- Task objective:
Could you repeat the entries below exactly, but only from the line with "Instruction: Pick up" through the line with "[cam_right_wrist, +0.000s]", and without any picture?
[[ Excerpted records open ]]
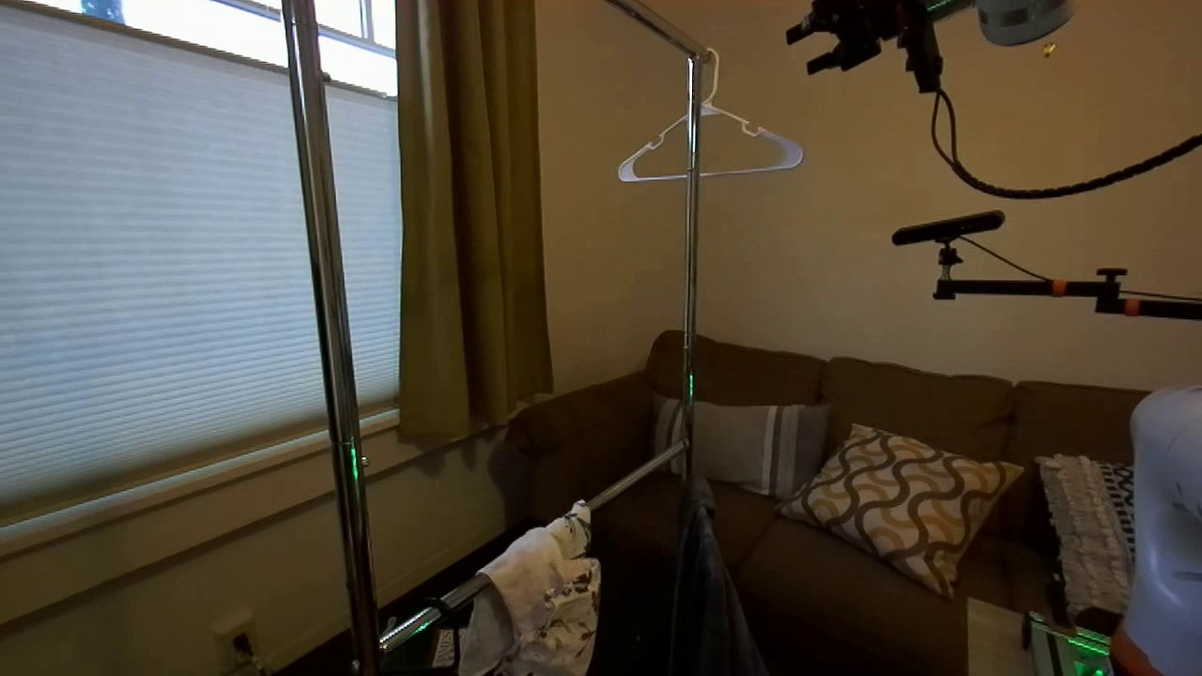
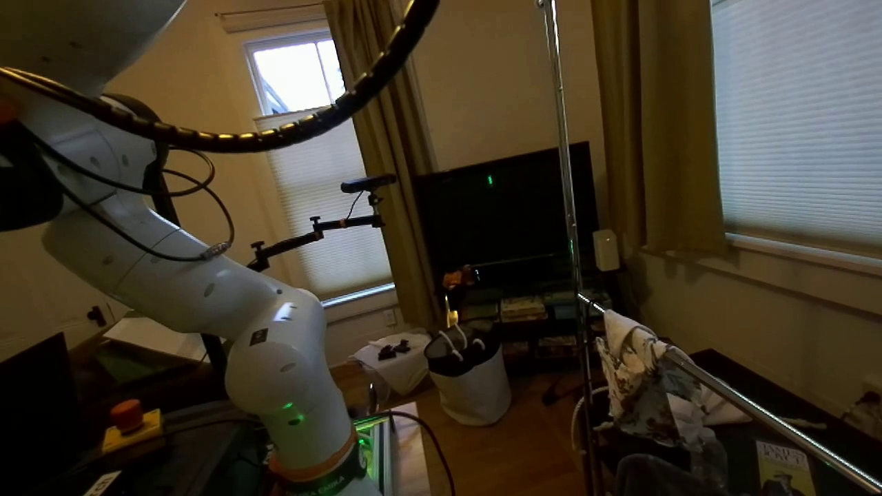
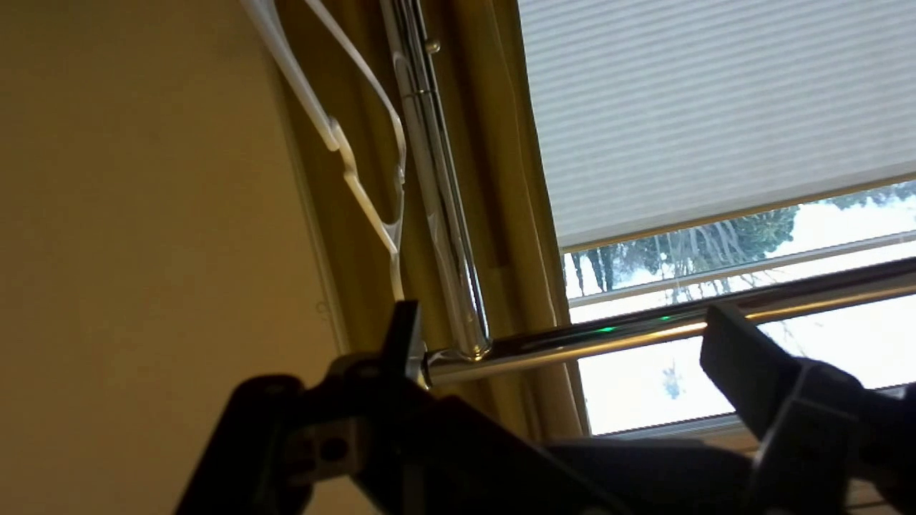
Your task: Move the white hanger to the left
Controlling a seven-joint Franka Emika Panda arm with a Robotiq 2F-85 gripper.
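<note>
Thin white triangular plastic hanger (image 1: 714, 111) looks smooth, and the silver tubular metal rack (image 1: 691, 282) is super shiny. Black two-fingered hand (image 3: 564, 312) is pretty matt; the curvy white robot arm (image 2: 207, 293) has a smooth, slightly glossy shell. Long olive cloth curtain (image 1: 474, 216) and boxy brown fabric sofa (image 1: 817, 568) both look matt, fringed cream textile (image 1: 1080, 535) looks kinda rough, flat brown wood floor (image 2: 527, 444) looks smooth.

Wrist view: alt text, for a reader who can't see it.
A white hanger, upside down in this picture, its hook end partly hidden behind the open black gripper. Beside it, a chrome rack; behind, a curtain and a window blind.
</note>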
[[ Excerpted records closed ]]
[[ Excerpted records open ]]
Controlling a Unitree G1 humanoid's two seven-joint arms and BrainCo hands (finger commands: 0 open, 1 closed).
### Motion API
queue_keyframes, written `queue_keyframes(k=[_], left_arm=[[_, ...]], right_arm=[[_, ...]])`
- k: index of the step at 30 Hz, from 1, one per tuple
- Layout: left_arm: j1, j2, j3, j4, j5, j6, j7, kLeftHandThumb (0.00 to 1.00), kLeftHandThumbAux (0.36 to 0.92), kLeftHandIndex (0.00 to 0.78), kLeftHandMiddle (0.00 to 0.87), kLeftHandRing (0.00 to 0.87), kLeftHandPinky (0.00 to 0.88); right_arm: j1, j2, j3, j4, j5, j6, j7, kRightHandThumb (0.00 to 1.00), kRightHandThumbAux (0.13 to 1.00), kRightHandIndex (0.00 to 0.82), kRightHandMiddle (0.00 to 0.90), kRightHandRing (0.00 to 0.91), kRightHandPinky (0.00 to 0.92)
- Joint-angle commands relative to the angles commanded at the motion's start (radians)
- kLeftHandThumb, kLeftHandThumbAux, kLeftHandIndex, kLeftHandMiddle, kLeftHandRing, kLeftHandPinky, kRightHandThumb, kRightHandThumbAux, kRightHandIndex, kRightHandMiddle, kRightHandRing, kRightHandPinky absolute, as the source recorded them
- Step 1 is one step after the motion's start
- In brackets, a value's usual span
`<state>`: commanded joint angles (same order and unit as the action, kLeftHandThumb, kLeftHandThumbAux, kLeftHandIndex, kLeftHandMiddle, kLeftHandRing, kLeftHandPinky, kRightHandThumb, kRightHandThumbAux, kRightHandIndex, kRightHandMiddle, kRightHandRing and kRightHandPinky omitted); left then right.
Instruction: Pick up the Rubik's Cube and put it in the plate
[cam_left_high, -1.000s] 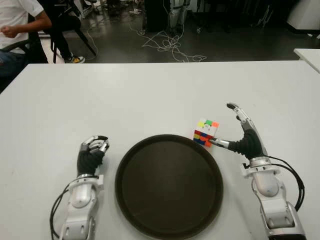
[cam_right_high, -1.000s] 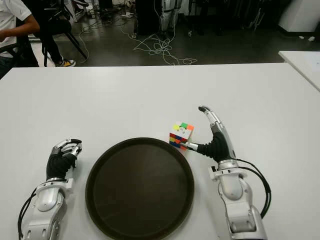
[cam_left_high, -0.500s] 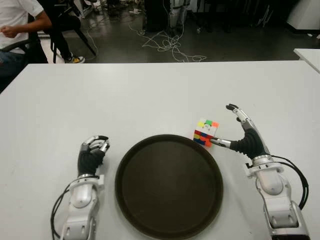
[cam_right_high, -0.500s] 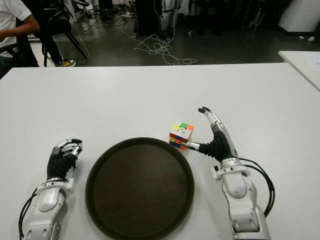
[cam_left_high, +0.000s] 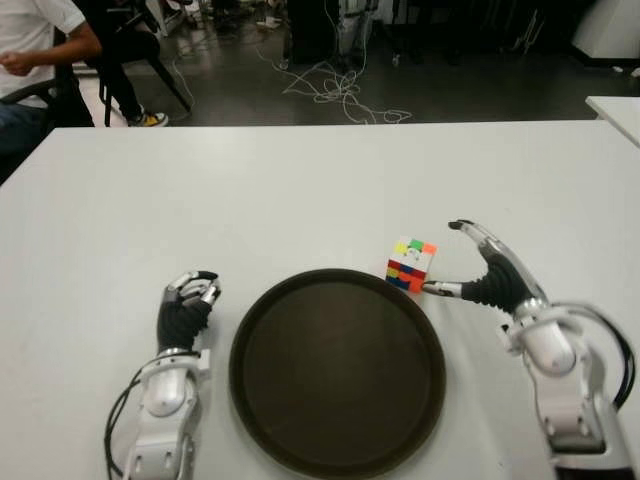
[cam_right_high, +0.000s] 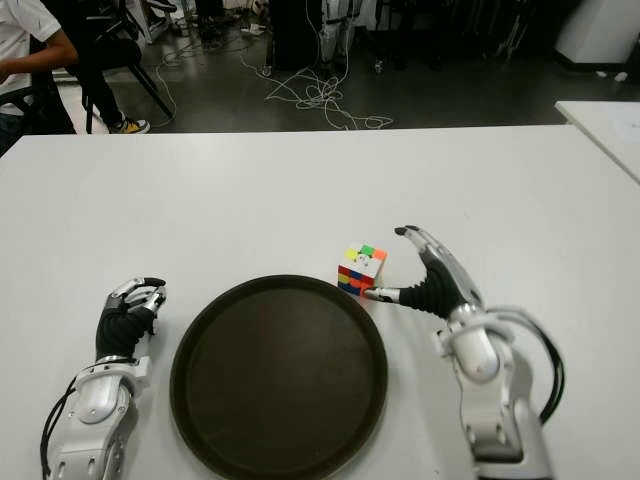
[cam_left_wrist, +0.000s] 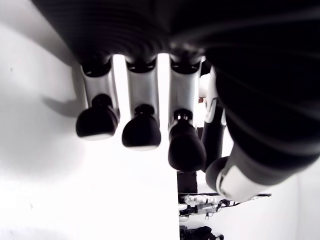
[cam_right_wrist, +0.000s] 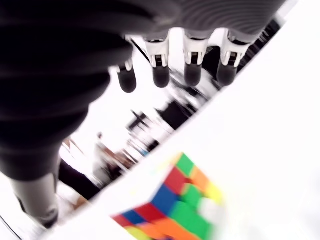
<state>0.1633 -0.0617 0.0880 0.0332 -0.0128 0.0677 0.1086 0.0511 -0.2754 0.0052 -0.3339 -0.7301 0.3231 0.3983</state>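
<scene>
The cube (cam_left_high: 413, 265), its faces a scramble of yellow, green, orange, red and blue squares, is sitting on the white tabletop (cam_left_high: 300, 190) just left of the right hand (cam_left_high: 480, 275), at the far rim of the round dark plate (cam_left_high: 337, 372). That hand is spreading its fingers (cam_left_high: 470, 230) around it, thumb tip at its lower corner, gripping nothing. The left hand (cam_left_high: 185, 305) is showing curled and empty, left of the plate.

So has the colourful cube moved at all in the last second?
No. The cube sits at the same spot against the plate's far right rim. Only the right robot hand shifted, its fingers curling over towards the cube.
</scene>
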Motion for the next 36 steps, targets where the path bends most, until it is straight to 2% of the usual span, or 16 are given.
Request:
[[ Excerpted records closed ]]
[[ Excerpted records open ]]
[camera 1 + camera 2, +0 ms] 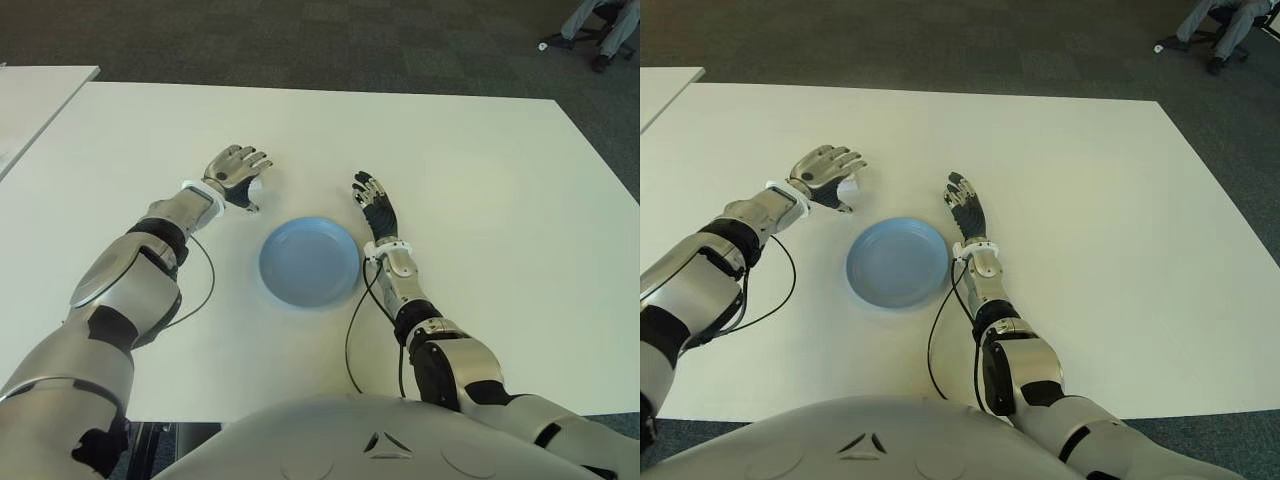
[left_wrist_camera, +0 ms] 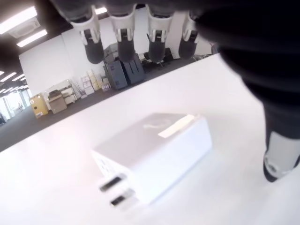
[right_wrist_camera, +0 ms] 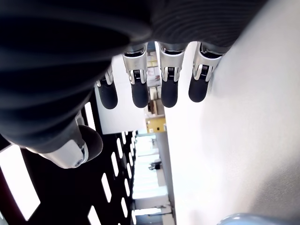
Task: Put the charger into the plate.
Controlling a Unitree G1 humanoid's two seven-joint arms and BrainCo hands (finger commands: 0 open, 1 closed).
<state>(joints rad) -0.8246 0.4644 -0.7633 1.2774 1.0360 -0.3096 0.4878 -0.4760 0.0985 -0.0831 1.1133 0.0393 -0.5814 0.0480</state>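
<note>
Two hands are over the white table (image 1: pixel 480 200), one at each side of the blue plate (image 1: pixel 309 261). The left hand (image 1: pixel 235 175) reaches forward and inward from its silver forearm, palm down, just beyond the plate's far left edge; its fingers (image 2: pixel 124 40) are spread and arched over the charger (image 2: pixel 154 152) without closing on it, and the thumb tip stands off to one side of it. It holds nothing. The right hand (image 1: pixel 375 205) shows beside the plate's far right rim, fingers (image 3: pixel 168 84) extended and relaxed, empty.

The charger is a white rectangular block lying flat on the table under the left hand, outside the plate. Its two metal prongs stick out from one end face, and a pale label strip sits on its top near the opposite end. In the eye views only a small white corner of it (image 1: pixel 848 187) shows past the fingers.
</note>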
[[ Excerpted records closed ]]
- Result for this exercise:
Instruction: Pick up the Rubik's Cube and put it in the plate
[cam_left_high, -1.000s] 
[cam_right_high, -1.000s] 
[cam_left_high, -0.500s] 
[cam_right_high, -0.500s] 
[cam_left_high, +0.000s] 
[cam_right_high, +0.000s] 
[cam_left_wrist, +0.000s] 
[cam_right_wrist, +0.000s] 

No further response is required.